Several independent groups have further confirmed the Twist-miR-10b-HOXD10-RhoC pathway and demonstrated that this pathway is regulated by known cancer gene products (Figure 1). One study revealed that ectopic expression of the breast cancer metastasis suppressor-1 gene, a negative regulator of Twist expression, leads to downregulation of miR-10b and RhoC, as well as upregulation of HOXD10, in highly metastatic breast tumor cells [8]. Another group reported that this pathway is positively regulated by CD44 and Src: binding of hyaluronan to CD44 leads to c-Src kinase activation, which in turn activates Twist through phosphorylation and nuclear translocation. Further analyses demonstrated that miR-10b is controlled by the Twist binding site in its promoter region, and that induction of miR-10b expression by hyaluronan/CD44-activated c-Src in breast cancer cells is Twist dependent. This leads to downregulation of HOXD10, RhoA/RhoC upregulation, Rho-kinase activation and breast cancer cell invasion [26]. A third study showed that miR-10b is highly expressed in Epstein-Barr virus-positive, latent membrane protein-1 (LMP1)expressing, metastatic nasopharyngeal carcinoma cells relative to LMP1-negative, nonmetastatic nasopharyngeal carcinoma cells, and is downregulated in response to silencing either LMP1 or Twist. Moreover, LMP1 expression leads to induction of miR-10b, which is Twist dependent [19].

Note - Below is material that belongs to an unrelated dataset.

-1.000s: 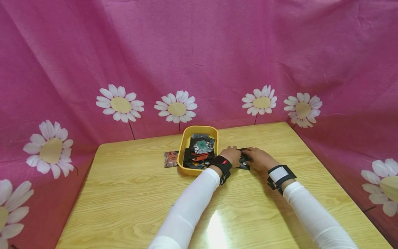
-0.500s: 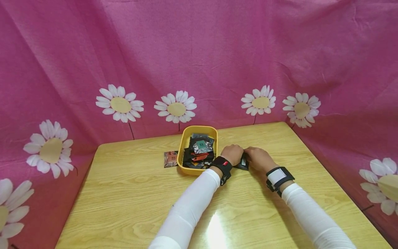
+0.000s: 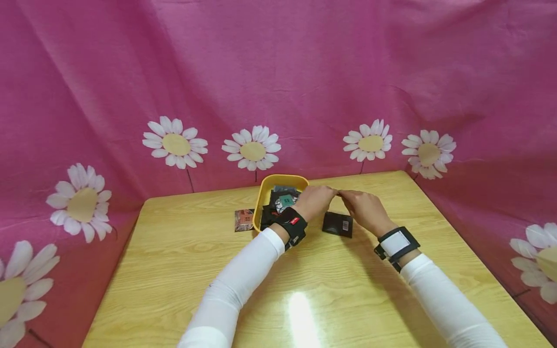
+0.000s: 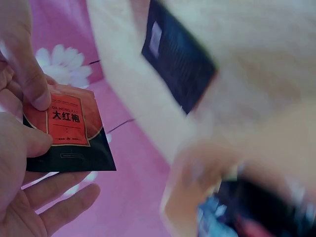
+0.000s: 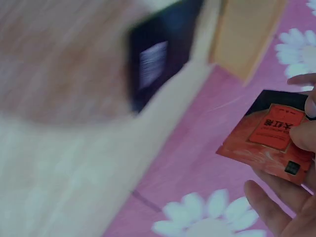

Other targets of miR-10b have been identified in various tumor cell types. For instance, miR-10b can directly target the mRNA of the tumor suppressor neurofibromin in NF1 malignant peripheral nerve sheath tumor cells, indicating that this miRNA might play an important role in NF1 tumor formation and progression through silencing neurofibromin and activating RAS signaling in these cells (Figure 1) [17]. This also illustrated a new mechanism (in addition to NF1 loss of heterozygosity, unequal expression of NF1 alleles, NF1 mRNA editing, and so forth) for downregulating the NF1 tumor suppressor in tumors suffering from NF1 heterozygosity. Moreover, KLF4 - a transcription factor with context-dependent oncogenic or tumor-suppressor functions [27, 28] that has been reported to inhibit esophageal cancer cell migration and invasion - has been identified as a direct target of miR-10b in esophageal squamous cell carcinoma cells (Figure 1) [18]. Similar to other miRNAs, the precise function of miR-10b may be tissue specific, which at least in part depends on the expression pattern of its target mRNAs in a given cell type.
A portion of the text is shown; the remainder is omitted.